Task prompt:
All lines in the material containing the word "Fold" need to be copied.

== Segment start ==

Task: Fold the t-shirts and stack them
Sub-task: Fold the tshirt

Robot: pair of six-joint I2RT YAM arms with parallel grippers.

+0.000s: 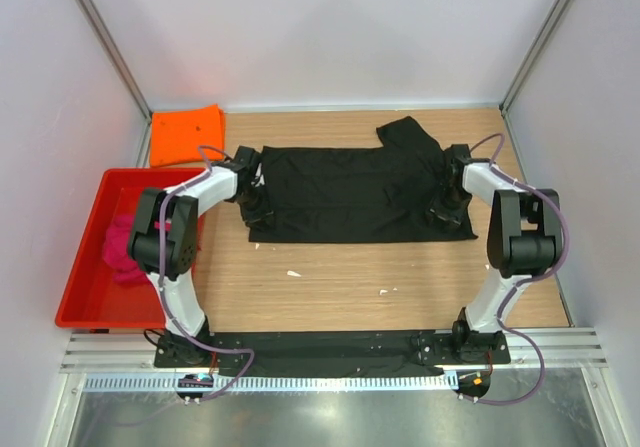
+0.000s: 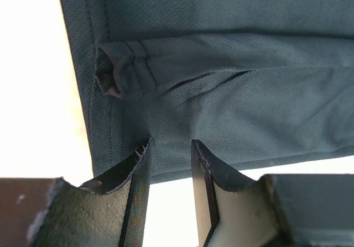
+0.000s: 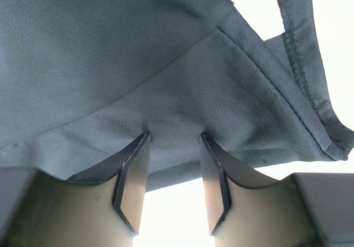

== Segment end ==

Your response:
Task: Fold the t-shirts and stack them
Sub-task: Fold the tshirt

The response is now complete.